English abstract
Many people aspire to get a certificate after high school graduation. Some of them can't do that for many reasons such as: economic situation, limited number of seats available in colleges, or availability of the specialization according to their preferences. Distance learning could be a choice for such people. In fact, distance learning is less expensive and more flexible compared to campus-based study.
As such, distance learning services need to be delivered in a fast and reliable way, especially the services that require real-time communication. Currently, the number of students who use distance learning is on the rise and this adds more stress and load on the network. Software Defined Networking (SDN) is a new network architecture that decouples the control layer from infrastructure layer. The main goal of SDN is to provide a rapid response to the ever-evolving requirements of today's businesses. Unlike traditional network architectures, SDN is more flexible and agile to support the dynamic computing and the huge storage of resources hosted in the cloud and data centers. Additionally, SDN characteristics can enhance the overall performance of distance learning systems and provide reliable distance learning services. To the best of our knowledge, no prior work has investigated employing SDN in distance learning.

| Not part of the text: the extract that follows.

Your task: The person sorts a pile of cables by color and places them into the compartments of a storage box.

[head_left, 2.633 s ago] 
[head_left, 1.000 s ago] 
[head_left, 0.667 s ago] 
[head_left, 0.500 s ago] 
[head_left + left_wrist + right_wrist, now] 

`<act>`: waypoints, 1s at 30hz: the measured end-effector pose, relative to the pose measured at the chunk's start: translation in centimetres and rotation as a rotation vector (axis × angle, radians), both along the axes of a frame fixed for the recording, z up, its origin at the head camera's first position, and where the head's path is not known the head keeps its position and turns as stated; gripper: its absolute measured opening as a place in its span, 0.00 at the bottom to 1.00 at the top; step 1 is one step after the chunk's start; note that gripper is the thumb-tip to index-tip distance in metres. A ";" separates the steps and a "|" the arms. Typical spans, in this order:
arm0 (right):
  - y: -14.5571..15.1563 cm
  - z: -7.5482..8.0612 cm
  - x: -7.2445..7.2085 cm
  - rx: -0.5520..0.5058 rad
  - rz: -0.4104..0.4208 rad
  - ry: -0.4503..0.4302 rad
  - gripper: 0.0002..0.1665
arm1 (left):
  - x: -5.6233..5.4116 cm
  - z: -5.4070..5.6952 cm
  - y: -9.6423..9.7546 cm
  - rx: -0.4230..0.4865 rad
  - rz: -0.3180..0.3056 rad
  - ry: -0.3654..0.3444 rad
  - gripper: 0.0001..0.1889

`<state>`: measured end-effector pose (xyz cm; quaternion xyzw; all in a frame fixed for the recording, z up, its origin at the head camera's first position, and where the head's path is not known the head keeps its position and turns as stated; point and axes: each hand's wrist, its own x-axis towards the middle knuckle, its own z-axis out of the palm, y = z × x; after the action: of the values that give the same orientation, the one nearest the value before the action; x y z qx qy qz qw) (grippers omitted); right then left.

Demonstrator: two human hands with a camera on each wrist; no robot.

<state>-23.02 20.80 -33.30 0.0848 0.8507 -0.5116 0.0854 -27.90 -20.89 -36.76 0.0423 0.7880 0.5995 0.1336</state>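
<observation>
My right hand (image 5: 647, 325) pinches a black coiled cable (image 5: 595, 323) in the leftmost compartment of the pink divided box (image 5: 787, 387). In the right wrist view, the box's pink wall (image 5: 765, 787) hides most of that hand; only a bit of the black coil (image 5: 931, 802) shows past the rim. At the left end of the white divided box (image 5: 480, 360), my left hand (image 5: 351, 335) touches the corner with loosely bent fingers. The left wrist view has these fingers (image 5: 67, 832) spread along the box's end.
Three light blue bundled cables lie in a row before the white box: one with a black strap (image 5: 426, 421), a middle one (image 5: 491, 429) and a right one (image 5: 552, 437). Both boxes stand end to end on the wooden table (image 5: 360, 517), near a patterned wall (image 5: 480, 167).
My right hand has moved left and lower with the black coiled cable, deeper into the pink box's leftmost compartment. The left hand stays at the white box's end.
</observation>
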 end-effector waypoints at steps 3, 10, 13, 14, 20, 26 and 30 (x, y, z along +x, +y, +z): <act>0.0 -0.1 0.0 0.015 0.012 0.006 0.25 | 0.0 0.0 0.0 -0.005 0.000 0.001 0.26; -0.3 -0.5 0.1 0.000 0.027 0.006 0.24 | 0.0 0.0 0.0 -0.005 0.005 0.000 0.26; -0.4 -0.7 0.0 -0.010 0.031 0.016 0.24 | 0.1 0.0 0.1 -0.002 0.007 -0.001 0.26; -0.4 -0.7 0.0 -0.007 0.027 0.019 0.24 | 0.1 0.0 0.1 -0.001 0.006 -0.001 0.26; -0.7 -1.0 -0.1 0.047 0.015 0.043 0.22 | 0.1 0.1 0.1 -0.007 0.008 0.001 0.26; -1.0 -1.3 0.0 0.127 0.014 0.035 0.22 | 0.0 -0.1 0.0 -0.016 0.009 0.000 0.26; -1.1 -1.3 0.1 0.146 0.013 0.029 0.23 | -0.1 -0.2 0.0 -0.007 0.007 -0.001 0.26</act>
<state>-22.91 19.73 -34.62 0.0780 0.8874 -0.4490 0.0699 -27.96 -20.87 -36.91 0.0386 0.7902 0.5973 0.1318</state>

Therefore, this thesis focuses on deployment of SDN on cloud computing for distance learning application. The architecture of SDN deployment with Cloud computing is implemented using Mininet emulator, OpenDayLight controller, and LAMP opensource software. The results showed that the SDN has better performance compared to traditional network in terms of throughput and delay. Moreover, SDN is better than traditional by up to 1.1x. for the range of size that varies between 22 MB to 900 MB. The results also showed that the OpenDayLight controller has provided a flexible platform that could improve the services offered by distance learning systems.